# WHAT THIS TASK INVOLVES:
Repeat the data below exactly. Include each line.

============================================================

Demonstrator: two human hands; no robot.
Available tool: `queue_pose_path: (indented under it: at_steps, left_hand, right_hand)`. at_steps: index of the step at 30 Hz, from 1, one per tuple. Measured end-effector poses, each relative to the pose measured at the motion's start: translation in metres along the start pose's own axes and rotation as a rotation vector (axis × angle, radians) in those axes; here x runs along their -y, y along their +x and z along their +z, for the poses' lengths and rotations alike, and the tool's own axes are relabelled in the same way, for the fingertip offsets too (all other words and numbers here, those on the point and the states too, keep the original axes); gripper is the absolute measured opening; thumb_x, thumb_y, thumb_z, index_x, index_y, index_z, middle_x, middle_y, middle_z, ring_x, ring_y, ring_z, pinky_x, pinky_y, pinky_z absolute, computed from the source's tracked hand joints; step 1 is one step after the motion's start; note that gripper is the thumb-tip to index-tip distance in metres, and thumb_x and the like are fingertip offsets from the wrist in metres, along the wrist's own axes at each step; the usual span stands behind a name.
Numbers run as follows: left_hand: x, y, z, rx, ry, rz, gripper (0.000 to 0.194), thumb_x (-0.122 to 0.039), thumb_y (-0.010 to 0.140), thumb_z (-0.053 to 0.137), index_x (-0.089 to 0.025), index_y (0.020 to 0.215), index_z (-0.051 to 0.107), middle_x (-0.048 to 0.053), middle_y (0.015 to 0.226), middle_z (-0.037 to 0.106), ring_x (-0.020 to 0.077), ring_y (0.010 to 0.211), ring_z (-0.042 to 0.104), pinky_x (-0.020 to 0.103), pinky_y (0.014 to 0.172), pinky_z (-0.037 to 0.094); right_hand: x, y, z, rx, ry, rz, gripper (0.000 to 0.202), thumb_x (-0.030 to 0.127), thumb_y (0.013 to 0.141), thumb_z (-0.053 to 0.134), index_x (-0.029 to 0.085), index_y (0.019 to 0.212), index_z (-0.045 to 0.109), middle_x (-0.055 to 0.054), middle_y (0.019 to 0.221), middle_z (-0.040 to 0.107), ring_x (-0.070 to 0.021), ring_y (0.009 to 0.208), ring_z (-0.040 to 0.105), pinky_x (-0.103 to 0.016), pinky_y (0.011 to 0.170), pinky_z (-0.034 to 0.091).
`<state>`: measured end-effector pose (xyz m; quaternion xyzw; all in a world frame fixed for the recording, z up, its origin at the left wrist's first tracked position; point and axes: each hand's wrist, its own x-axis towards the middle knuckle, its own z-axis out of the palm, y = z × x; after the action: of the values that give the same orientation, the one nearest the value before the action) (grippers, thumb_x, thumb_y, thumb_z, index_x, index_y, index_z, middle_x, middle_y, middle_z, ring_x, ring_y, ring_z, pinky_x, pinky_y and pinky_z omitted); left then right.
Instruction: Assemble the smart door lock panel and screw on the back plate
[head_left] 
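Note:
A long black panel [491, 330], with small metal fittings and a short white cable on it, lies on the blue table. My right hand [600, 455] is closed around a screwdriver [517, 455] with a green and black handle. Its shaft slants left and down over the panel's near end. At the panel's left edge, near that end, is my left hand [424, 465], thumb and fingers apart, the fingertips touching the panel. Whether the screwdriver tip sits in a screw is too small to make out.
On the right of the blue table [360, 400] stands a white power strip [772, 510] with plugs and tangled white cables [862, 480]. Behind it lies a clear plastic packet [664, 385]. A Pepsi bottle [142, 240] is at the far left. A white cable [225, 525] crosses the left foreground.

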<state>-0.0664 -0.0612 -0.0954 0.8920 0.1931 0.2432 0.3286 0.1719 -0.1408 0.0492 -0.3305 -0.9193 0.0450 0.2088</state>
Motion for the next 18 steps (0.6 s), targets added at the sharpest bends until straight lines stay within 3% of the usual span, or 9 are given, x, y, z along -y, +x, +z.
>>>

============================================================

# REPLY:
Demonstrator: two human hands; no robot.
Available tool: `queue_pose_path: (indented under it: at_steps, left_hand, right_hand)`. at_steps: index of the step at 30 Hz, from 1, one per tuple. Measured end-effector poses, each relative to the pose measured at the motion's start: translation in metres along the start pose's own axes and rotation as a rotation vector (axis × angle, radians) in those axes; here x runs along their -y, y along their +x and z along their +z, for the poses' lengths and rotations alike, and the tool's own axes are relabelled in the same way, for the fingertip offsets too (all other words and numbers here, those on the point and the states too, keep the original axes); gripper is the absolute measured opening; thumb_x, thumb_y, thumb_z, index_x, index_y, index_z, middle_x, middle_y, middle_z, ring_x, ring_y, ring_z, pinky_x, pinky_y, pinky_z absolute, computed from the source's tracked hand joints; step 1 is one step after the motion's start; note that gripper is the thumb-tip to index-tip distance in metres, and thumb_x and the like are fingertip offsets from the wrist in metres, along the wrist's own axes at each step; the usual span stands behind a name.
Numbers run as follows: left_hand: x, y, z, rx, ry, rz, gripper (0.000 to 0.194), thumb_x (-0.122 to 0.039), thumb_y (-0.010 to 0.140), thumb_z (-0.053 to 0.137), index_x (-0.089 to 0.025), index_y (0.020 to 0.215), index_z (-0.051 to 0.107), middle_x (-0.048 to 0.053), middle_y (0.015 to 0.226), middle_z (-0.037 to 0.106), ring_x (-0.020 to 0.077), ring_y (0.010 to 0.211), ring_z (-0.042 to 0.104), pinky_x (-0.020 to 0.103), pinky_y (0.014 to 0.172), pinky_z (-0.037 to 0.094); right_hand: x, y, z, rx, ry, rz, gripper (0.000 to 0.202), thumb_x (-0.030 to 0.127), thumb_y (0.013 to 0.141), thumb_z (-0.053 to 0.134), index_x (-0.029 to 0.085), index_y (0.019 to 0.212), index_z (-0.045 to 0.109), middle_x (-0.055 to 0.054), middle_y (0.019 to 0.221), middle_z (-0.040 to 0.107), ring_x (-0.070 to 0.021), ring_y (0.009 to 0.208), ring_z (-0.040 to 0.105), pinky_x (-0.103 to 0.016), pinky_y (0.011 to 0.170), pinky_z (-0.034 to 0.091).
`<state>`: measured end-effector pose (xyz m; quaternion xyzw; all in a world frame fixed for the recording, z up, its origin at the left wrist's first tracked position; point and axes: each hand's wrist, its own x-axis towards the middle knuckle, its own z-axis out of the palm, y = z × x; after the action: of the values that give the same orientation, the one nearest the value before the action) (grippers, thumb_x, thumb_y, thumb_z, index_x, index_y, index_z, middle_x, middle_y, middle_z, ring_x, ring_y, ring_z, pinky_x, pinky_y and pinky_z omitted); left then right.
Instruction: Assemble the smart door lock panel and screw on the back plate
[head_left] 
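Note:
A long black panel [491, 330], with small metal fittings and a short white cable on it, lies on the blue table. My right hand [600, 455] is closed around a screwdriver [517, 455] with a green and black handle. Its shaft slants left and down over the panel's near end. At the panel's left edge, near that end, is my left hand [424, 465], thumb and fingers apart, the fingertips touching the panel. Whether the screwdriver tip sits in a screw is too small to make out.
On the right of the blue table [360, 400] stands a white power strip [772, 510] with plugs and tangled white cables [862, 480]. Behind it lies a clear plastic packet [664, 385]. A Pepsi bottle [142, 240] is at the far left. A white cable [225, 525] crosses the left foreground.
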
<state>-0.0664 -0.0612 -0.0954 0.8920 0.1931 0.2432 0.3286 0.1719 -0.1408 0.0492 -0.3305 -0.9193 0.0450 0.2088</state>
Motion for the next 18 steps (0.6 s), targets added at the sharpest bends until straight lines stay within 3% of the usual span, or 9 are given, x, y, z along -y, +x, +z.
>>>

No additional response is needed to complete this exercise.